The --json flag produces structured output with additional fields:

{
"metadata": {
"runtime": "Volt",
"sync_ops": 1000000,
"iterations": 10,
"warmup": 5,
"workers": 4
},
"benchmarks": {
"mutex": {
"ns_per_op": 6.60,
"ops_per_sec": 151515152,
"median_ns": 6600000,
"min_ns": 6500000,
"ops_per_iter": 1000000,
"bytes_per_op": 0.00,
"allocs_per_op": 0.0000
}
}
}
  • bytes_per_op: Heap bytes allocated per operation (tracked by a counting allocator wrapper).
  • allocs_per_op: Number of heap allocation calls per operation.
  • median_ns: Median of all measured iterations (the primary statistic).
  • min_ns: Minimum across all iterations (useful for detecting lower bounds).

Each benchmark runs WARMUP (5) discarded iterations followed by ITERATIONS (10) measured iterations. The reported ns/op uses the median of the measured iterations, which is robust against GC pauses, background processes, and other outliers.

The benchmark suite wraps the allocator with a CountingAllocator that atomically tracks total bytes and allocation count. This is reset before each timed iteration, so the reported bytes/op and allocs/op reflect a single run:

const CountingAllocator = struct {
inner: Allocator,
bytes_allocated: std.atomic.Value(usize),
alloc_count: std.atomic.Value(usize),
// ...
};

This allows measuring the allocation overhead of each primitive without modifying the primitive code itself.

To add a new benchmark:

  1. Add a function in bench/volt_bench.zig following the existing pattern:
fn benchMyPrimitive() BenchResult {
var stats = Stats{};
// Warmup
for (0..WARMUP) |_| {
// Run the operation SYNC_OPS times
}
// Measured iterations
for (0..ITERATIONS) |_| {
alloc_counter.reset();
const start = std.time.nanoTimestamp();
for (0..SYNC_OPS) |_| {
// Your operation here
}
stats.add(@intCast(std.time.nanoTimestamp() - start));
}
return .{
.stats = stats,
.ops_per_iter = SYNC_OPS,
.total_bytes = alloc_counter.getAllocBytes(),
.total_allocs = alloc_counter.getAllocCount(),
};
}
  1. Call it from main() and add it to both the text and JSON output sections.

  2. If comparing with Tokio, add a matching benchmark in bench/rust_bench/src/main.rs with the same operation count and configuration.

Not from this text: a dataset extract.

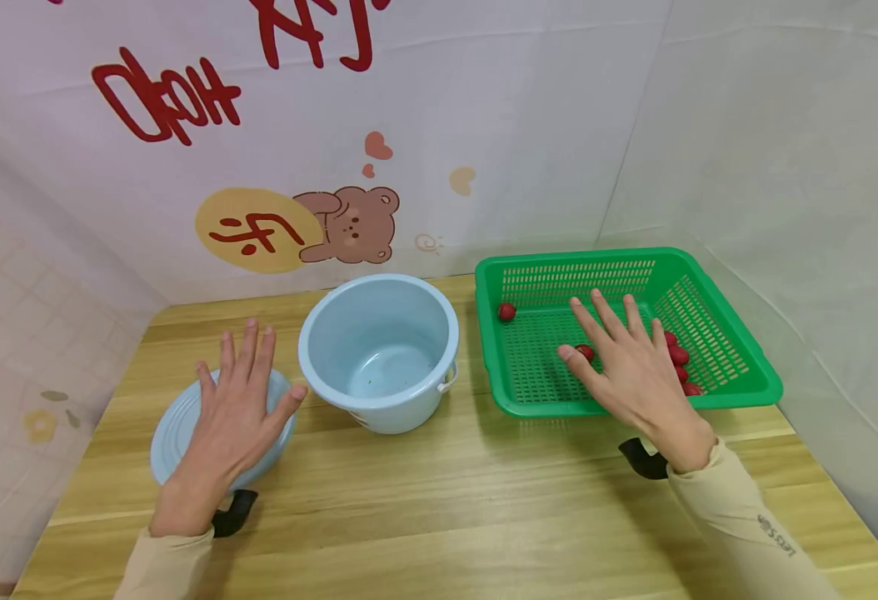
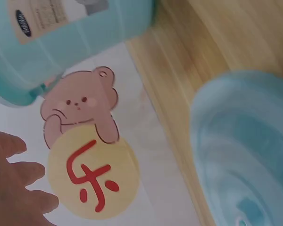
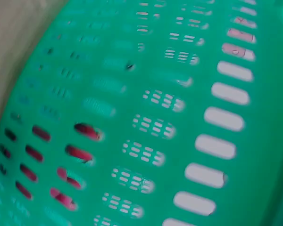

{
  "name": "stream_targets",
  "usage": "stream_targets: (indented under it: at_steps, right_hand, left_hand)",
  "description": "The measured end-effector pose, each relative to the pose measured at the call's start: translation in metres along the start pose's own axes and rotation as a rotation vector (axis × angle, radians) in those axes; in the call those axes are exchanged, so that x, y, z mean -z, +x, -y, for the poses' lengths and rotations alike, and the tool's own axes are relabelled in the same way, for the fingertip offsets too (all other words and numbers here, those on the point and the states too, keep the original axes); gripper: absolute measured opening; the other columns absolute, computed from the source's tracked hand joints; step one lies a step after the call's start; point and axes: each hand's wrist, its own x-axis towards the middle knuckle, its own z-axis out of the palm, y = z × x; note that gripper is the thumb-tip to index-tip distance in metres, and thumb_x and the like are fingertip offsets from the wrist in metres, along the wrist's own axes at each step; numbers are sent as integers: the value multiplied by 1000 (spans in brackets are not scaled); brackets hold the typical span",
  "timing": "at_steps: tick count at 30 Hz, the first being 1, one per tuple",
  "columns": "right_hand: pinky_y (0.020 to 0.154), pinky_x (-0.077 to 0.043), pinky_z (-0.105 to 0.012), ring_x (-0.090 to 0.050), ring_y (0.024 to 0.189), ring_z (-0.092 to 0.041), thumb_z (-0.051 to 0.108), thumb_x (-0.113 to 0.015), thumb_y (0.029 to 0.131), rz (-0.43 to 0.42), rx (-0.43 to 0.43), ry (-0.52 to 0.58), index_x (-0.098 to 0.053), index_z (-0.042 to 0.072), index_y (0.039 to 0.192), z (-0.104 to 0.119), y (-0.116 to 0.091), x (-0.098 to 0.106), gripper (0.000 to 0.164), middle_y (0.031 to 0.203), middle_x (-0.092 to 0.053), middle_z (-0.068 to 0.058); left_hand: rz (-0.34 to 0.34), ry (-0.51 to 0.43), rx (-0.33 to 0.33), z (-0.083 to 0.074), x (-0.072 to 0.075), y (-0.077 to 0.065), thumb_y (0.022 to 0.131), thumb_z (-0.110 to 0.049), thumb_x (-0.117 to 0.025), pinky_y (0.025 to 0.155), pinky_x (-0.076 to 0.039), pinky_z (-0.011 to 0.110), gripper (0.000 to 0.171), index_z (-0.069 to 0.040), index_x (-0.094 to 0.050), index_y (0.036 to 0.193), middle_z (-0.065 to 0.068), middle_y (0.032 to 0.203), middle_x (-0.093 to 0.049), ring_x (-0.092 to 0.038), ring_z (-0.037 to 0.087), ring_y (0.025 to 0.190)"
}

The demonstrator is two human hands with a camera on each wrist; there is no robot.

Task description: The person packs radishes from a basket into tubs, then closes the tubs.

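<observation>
My left hand (image 1: pixel 232 425) is spread flat above a light blue round lid (image 1: pixel 172 433) at the left of the table. In the left wrist view its fingertips (image 2: pixel 30 174) show at the left edge and hold nothing. My right hand (image 1: pixel 634 371) hovers with fingers spread over the front of a green slotted basket (image 1: pixel 487 333). Inside that basket lie several small dark red round fruits (image 1: pixel 506 312), most of them by its right side and partly hidden by the hand. Between the hands stands a light blue bucket (image 1: pixel 379 287), with only small specks visible on its bottom.
The wooden table (image 1: pixel 424 508) meets a white cloth backdrop (image 1: pixel 544 133) with a printed bear (image 1: pixel 356 225) behind the bucket. Cloth also hangs along the left and right sides. Black straps (image 1: pixel 643 458) sit under both wrists.
</observation>
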Motion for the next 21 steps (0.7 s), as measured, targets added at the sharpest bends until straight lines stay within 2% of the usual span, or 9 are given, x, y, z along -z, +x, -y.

  • Use std.mem.doNotOptimizeAway() to prevent the compiler from eliding work.
  • Always include warmup iterations to stabilize caches and branch predictors.
  • For Tier 3 (async) benchmarks, create the runtime once and reuse it across iterations.
  • Match the Tokio benchmark exactly: same operation count, same thread count, same buffer sizes.

Build the benchmark binary and profile with Instruments:

Terminal window
# Build the benchmark
zig build bench
# Profile with Instruments (Time Profiler)
xcrun xctrace record --template 'Time Profiler' \
--launch zig-out/bench/volt_bench
# Or use the Instruments GUI
open zig-out/bench/volt_bench # Then attach with Instruments
Terminal window
# Build the benchmark
zig build bench
# Record perf data
perf record -g zig-out/bench/volt_bench
# Analyze
perf report
Terminal window
perf record -F 99 -g zig-out/bench/volt_bench
perf script | stackcollapse-perf.pl | flamegraph.pl > flamegraph.svg
  • Profile with ReleaseFast (the default for benchmarks) to see realistic hot paths.
  • Focus on Tier 3 benchmarks for scheduling-related bottlenecks.
  • Compare flamegraphs before and after optimization to verify the change addressed the right hot path.
  • The debug_scheduler flag in Scheduler.zig can be set to true for detailed tracing, but this significantly slows execution.